## Material provided
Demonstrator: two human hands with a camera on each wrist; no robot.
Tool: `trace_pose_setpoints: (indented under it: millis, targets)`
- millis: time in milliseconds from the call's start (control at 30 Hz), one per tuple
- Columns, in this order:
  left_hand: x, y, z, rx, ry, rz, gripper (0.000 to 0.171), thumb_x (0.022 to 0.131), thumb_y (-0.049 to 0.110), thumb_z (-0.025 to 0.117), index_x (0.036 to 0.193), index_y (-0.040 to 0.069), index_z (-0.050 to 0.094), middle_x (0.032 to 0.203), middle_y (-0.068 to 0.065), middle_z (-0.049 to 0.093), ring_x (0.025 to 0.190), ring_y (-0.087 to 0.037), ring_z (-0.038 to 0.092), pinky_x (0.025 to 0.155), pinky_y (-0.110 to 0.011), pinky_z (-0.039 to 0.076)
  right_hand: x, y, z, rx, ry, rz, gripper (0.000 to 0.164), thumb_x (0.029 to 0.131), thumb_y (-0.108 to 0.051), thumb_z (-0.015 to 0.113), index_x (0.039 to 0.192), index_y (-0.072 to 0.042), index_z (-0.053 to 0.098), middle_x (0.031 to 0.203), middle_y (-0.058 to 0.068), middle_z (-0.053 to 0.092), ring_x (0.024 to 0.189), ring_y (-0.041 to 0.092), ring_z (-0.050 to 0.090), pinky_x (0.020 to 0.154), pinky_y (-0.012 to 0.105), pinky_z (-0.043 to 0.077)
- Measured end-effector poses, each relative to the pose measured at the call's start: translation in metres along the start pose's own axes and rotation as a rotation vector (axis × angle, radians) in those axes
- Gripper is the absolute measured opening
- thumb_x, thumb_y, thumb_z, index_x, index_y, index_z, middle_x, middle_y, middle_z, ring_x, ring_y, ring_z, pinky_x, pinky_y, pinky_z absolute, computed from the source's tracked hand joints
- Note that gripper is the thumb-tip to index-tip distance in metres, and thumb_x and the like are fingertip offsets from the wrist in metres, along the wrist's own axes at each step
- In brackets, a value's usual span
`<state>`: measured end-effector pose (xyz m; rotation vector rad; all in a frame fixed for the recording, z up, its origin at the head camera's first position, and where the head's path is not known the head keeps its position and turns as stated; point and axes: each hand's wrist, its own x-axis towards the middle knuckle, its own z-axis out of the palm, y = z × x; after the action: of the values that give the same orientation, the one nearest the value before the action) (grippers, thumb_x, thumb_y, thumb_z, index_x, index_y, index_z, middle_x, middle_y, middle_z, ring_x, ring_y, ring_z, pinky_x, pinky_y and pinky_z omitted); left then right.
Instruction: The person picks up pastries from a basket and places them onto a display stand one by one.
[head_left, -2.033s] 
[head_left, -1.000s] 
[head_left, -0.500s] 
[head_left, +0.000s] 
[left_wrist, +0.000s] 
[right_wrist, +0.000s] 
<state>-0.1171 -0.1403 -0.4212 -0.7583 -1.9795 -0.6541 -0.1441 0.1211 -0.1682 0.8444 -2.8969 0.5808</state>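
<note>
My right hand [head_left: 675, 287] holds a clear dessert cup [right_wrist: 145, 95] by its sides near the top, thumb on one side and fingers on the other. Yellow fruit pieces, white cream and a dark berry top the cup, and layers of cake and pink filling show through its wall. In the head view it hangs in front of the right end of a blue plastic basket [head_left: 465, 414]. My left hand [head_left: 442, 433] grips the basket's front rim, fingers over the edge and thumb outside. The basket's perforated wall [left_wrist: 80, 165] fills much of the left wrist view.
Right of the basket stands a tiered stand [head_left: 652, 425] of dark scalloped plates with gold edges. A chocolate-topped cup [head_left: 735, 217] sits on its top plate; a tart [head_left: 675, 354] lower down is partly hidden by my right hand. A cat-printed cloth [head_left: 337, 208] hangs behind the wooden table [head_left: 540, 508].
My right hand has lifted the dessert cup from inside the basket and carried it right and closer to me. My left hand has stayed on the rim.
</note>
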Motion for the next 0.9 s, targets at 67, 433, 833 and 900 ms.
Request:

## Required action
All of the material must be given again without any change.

## Result of the task
Demonstrator: two human hands with a camera on each wrist; no robot.
Tool: `trace_pose_setpoints: (indented under it: millis, targets)`
- millis: time in milliseconds from the call's start (control at 30 Hz), one per tuple
- Columns, in this order:
  left_hand: x, y, z, rx, ry, rz, gripper (0.000 to 0.171), thumb_x (0.022 to 0.131), thumb_y (-0.049 to 0.110), thumb_z (-0.025 to 0.117), index_x (0.036 to 0.193), index_y (-0.040 to 0.069), index_z (-0.050 to 0.094), middle_x (0.032 to 0.203), middle_y (-0.068 to 0.065), middle_z (-0.049 to 0.093), ring_x (0.025 to 0.190), ring_y (-0.087 to 0.037), ring_z (-0.038 to 0.092), pinky_x (0.025 to 0.155), pinky_y (-0.110 to 0.011), pinky_z (-0.039 to 0.076)
  right_hand: x, y, z, rx, ry, rz, gripper (0.000 to 0.164), thumb_x (0.029 to 0.131), thumb_y (-0.108 to 0.051), thumb_z (-0.015 to 0.113), index_x (0.039 to 0.192), index_y (-0.072 to 0.042), index_z (-0.053 to 0.098), middle_x (0.031 to 0.203), middle_y (-0.058 to 0.068), middle_z (-0.053 to 0.092), ring_x (0.024 to 0.189), ring_y (-0.041 to 0.092), ring_z (-0.050 to 0.090), pinky_x (0.020 to 0.154), pinky_y (-0.012 to 0.105), pinky_z (-0.043 to 0.077)
- Measured end-effector poses, each relative to the pose measured at the call's start: translation in metres along the start pose's own axes and rotation as a rotation vector (axis × angle, radians) in those axes
- Gripper is the absolute measured opening
- thumb_x, thumb_y, thumb_z, index_x, index_y, index_z, middle_x, middle_y, middle_z, ring_x, ring_y, ring_z, pinky_x, pinky_y, pinky_z absolute, computed from the source's tracked hand joints
- Note that gripper is the thumb-tip to index-tip distance in metres, and thumb_x and the like are fingertip offsets from the wrist in metres, along the wrist's own axes at each step
- In brackets, a value's usual span
`<state>`: measured end-effector pose (xyz m; rotation vector rad; all in a frame fixed for the recording, z up, its origin at the head camera's first position, and where the head's path is not known the head keeps its position and turns as stated; point and axes: each hand's wrist, its own x-axis towards the middle knuckle, its own z-axis out of the palm, y = z × x; after the action: of the values that give the same orientation, the one nearest the value before the action) (grippers, thumb_x, thumb_y, thumb_z, index_x, index_y, index_z, middle_x, middle_y, middle_z, ring_x, ring_y, ring_z, pinky_x, pinky_y and pinky_z omitted); left then right.
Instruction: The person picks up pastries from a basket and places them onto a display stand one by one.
[head_left, -2.033s] 
[head_left, -1.000s] 
[head_left, -0.500s] 
[head_left, +0.000s] 
[left_wrist, +0.000s] 
[right_wrist, +0.000s] 
<state>-0.1171 -0.1403 -0.4212 -0.7583 -1.9795 -0.6541 -0.1441 0.1211 -0.1682 0.8444 -2.8969 0.5808</state>
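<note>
My right hand [head_left: 675, 287] holds a clear dessert cup [right_wrist: 145, 95] by its sides near the top, thumb on one side and fingers on the other. Yellow fruit pieces, white cream and a dark berry top the cup, and layers of cake and pink filling show through its wall. In the head view it hangs in front of the right end of a blue plastic basket [head_left: 465, 414]. My left hand [head_left: 442, 433] grips the basket's front rim, fingers over the edge and thumb outside. The basket's perforated wall [left_wrist: 80, 165] fills much of the left wrist view.
Right of the basket stands a tiered stand [head_left: 652, 425] of dark scalloped plates with gold edges. A chocolate-topped cup [head_left: 735, 217] sits on its top plate; a tart [head_left: 675, 354] lower down is partly hidden by my right hand. A cat-printed cloth [head_left: 337, 208] hangs behind the wooden table [head_left: 540, 508].
My right hand has lifted the dessert cup from inside the basket and carried it right and closer to me. My left hand has stayed on the rim.
</note>
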Motion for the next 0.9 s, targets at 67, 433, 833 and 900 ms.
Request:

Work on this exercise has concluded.